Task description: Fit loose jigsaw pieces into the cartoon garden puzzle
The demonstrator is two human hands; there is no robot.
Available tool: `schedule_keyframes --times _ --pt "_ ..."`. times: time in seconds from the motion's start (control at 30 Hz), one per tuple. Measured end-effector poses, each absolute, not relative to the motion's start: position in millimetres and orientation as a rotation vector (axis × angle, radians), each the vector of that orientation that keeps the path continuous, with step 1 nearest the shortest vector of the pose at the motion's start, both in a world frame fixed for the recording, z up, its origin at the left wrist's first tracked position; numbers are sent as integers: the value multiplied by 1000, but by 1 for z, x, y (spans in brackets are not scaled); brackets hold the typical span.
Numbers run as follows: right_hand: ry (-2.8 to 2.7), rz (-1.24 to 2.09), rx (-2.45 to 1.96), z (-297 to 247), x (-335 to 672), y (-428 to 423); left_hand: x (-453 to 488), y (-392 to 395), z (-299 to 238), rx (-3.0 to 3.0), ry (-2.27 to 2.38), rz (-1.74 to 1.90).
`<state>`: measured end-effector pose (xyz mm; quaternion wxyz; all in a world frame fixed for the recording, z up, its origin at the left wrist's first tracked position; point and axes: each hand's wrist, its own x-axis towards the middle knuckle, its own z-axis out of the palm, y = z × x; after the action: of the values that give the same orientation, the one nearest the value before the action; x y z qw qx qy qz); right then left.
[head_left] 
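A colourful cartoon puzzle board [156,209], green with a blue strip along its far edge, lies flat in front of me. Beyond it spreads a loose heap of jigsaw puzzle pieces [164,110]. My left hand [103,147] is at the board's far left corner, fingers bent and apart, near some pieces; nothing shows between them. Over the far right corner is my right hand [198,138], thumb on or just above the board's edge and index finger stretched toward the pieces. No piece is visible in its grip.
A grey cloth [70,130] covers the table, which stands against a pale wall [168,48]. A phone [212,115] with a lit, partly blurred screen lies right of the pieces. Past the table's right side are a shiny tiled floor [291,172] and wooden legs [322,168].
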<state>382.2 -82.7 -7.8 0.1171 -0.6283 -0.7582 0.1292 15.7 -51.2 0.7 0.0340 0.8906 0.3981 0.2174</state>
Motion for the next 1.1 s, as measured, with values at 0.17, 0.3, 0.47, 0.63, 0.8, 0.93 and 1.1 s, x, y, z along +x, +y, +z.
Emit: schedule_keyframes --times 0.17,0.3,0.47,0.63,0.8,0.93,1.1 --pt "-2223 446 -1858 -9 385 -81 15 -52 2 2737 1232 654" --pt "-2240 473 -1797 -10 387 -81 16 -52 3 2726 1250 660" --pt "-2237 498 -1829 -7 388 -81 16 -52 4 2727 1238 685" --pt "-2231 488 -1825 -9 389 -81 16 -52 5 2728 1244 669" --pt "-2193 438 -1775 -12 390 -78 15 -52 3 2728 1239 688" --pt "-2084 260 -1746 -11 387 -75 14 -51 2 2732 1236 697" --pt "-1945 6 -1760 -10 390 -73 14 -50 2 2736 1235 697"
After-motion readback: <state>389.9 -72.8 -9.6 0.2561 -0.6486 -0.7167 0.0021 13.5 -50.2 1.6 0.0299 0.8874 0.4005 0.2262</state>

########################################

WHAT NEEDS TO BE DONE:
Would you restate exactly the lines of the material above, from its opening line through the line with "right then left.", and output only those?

ANSWER TO THE PROBLEM:
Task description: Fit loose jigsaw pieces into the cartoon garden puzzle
The demonstrator is two human hands; there is no robot.
Available tool: `schedule_keyframes --times _ --pt "_ ..."`. times: time in seconds from the motion's start (control at 30 Hz), one per tuple. Measured end-effector poses, each absolute, not relative to the motion's start: position in millimetres and orientation as a rotation vector (axis × angle, radians), each the vector of that orientation that keeps the path continuous, with step 1 nearest the shortest vector of the pose at the motion's start, both in a world frame fixed for the recording, z up, its origin at the left wrist's first tracked position; numbers are sent as integers: the value multiplied by 1000, but by 1 for z, x, y (spans in brackets are not scaled); brackets hold the typical span.
Numbers run as follows: right_hand: ry (-2.8 to 2.7), rz (-1.24 to 2.09), rx (-2.45 to 1.96), z (-297 to 247), x (-335 to 672), y (-428 to 423); left_hand: x (-453 to 488), y (-392 to 395), z (-299 to 238), rx (-3.0 to 3.0), ry (-2.27 to 2.38), rz (-1.74 to 1.90).
`<state>`: measured end-effector pose (xyz mm; quaternion wxyz; all in a world frame fixed for the recording, z up, its origin at the left wrist's first tracked position; point and axes: each hand's wrist, its own x-axis towards the middle knuckle, its own z-axis out of the palm, y = z × x; after the action: of the values that give the same orientation, the one nearest the value before the action; x y z qw qx qy qz); right then left.

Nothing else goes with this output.